* _What is required_: In the entries below, find the line containing "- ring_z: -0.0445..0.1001" and the line containing "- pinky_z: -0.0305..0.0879". Copy those two lines and everything between them exactly, and only that.

* _Material provided_:

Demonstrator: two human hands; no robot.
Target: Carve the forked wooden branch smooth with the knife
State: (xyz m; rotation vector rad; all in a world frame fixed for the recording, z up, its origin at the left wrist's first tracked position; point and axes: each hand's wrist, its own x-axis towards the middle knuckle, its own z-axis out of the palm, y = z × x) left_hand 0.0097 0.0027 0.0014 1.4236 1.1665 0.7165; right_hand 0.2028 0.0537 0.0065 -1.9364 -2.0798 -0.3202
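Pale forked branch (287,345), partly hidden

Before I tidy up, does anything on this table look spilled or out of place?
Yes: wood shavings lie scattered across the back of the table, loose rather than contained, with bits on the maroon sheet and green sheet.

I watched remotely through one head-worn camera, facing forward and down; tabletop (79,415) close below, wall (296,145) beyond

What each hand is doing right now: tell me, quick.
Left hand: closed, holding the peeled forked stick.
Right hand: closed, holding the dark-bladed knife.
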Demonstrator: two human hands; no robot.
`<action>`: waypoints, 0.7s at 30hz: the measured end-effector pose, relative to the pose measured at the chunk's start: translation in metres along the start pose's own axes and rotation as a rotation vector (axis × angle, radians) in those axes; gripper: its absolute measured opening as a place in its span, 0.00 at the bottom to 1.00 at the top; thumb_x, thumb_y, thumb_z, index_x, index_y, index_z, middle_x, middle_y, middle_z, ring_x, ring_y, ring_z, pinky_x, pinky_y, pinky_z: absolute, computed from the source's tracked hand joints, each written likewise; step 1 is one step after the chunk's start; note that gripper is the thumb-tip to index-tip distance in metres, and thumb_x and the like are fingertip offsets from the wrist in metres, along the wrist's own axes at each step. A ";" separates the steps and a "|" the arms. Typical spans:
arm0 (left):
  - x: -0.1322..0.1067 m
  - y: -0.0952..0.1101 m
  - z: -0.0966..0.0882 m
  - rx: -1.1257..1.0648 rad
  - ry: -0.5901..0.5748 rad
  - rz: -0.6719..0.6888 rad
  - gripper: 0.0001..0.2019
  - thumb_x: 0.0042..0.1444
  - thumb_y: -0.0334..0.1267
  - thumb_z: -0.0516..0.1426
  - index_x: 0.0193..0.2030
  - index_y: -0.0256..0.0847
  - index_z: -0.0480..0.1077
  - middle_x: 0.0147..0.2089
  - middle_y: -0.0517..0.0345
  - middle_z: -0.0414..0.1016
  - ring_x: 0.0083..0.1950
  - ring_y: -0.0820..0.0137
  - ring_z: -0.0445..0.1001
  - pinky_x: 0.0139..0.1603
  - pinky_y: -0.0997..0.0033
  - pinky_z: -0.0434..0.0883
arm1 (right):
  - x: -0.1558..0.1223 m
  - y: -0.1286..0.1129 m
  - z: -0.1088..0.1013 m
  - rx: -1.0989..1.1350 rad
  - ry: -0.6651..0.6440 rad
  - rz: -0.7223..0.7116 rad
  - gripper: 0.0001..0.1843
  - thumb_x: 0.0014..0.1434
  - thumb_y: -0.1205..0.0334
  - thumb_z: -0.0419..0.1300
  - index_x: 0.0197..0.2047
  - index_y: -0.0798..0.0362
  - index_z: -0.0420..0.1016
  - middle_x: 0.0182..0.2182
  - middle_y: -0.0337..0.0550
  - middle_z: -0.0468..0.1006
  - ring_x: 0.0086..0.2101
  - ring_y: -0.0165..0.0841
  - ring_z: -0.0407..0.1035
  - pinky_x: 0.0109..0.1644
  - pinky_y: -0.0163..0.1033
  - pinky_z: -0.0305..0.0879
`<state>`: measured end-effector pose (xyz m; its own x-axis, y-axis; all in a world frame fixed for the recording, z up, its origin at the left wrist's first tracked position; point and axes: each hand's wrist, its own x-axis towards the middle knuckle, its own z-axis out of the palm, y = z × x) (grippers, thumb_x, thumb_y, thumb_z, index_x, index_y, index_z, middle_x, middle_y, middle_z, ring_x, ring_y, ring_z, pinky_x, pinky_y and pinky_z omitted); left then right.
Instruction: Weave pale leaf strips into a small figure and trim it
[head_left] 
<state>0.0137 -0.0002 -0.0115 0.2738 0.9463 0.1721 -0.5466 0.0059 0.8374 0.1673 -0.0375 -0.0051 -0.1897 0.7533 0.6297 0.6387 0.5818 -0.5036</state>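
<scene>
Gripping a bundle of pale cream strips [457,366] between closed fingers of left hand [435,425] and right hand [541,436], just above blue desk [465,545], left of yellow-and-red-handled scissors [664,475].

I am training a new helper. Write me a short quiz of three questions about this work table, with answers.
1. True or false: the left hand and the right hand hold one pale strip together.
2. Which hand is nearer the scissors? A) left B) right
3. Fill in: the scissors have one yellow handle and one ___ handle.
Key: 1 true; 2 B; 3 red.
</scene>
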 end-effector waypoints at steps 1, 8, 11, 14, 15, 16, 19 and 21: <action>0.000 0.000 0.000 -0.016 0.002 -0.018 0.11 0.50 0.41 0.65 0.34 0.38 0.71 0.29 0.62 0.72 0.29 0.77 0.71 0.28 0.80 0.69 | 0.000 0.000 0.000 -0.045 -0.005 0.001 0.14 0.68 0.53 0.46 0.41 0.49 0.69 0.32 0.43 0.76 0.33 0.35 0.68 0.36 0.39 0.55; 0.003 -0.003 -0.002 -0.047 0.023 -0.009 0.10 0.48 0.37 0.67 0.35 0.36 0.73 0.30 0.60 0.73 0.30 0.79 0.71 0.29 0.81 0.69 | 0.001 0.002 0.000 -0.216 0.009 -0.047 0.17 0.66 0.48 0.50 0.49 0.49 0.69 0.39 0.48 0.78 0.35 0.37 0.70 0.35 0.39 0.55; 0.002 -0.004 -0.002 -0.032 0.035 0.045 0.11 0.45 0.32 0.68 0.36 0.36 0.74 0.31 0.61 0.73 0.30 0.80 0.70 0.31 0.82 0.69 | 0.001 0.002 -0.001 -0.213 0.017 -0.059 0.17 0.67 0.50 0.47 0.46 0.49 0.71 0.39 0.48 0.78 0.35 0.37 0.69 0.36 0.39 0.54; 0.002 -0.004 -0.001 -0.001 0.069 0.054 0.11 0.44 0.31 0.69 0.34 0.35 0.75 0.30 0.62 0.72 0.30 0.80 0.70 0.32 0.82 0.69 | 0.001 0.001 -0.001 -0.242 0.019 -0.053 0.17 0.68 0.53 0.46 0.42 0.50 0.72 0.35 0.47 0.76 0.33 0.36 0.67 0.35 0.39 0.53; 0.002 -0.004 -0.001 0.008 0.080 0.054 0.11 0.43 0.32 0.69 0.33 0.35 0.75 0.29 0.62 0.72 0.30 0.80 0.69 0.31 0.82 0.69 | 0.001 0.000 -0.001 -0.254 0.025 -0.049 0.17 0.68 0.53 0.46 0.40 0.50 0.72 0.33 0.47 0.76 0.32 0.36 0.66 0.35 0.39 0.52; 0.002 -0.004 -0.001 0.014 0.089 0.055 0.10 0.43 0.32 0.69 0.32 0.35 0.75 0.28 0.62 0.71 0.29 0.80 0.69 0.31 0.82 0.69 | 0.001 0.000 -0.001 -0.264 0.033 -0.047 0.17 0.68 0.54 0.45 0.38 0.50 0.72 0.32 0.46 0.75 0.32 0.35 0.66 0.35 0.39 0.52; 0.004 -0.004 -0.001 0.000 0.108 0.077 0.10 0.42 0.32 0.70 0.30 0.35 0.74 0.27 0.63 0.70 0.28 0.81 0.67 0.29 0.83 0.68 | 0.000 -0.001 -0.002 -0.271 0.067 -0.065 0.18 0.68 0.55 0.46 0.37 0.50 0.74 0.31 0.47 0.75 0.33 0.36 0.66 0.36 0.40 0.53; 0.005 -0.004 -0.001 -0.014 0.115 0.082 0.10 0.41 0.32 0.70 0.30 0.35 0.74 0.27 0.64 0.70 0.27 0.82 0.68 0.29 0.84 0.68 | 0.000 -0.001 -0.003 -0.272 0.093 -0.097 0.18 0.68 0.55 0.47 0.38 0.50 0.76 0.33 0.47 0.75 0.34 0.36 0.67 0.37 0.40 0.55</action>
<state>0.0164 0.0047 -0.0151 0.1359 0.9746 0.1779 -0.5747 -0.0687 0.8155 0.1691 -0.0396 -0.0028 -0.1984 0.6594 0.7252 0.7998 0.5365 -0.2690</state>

* _Result of the exercise_:
  - ring_z: -0.0445..0.1001
  - pinky_x: 0.0139..0.1603
  - pinky_y: -0.0997..0.0033
  - pinky_z: -0.0434..0.0883
arm1 (right):
  - x: -0.1558..0.1223 m
  - y: -0.1286..0.1129 m
  - z: -0.1088..0.1013 m
  - rx: -1.0989..1.1350 rad
  - ry: -0.6651..0.6440 rad
  - rz: -0.7223..0.7116 rad
  - gripper: 0.0001..0.1843
  - thumb_x: 0.0014..0.1434
  - thumb_y: -0.1205..0.0334
  - thumb_z: -0.0419..0.1300
  - index_x: 0.0197..0.2047
  - index_y: -0.0798..0.0362
  - index_z: -0.0420..0.1016
  - middle_x: 0.0182..0.2182
  - middle_y: -0.0337..0.0550
  - middle_z: -0.0468..0.1006
  - ring_x: 0.0086..0.2101
  - ring_y: -0.0165..0.0841
  - ring_z: -0.0407..0.1035
  - pinky_x: 0.0109..0.1644
  - pinky_y: -0.0163..0.1033
  - pinky_z: -0.0305..0.0879

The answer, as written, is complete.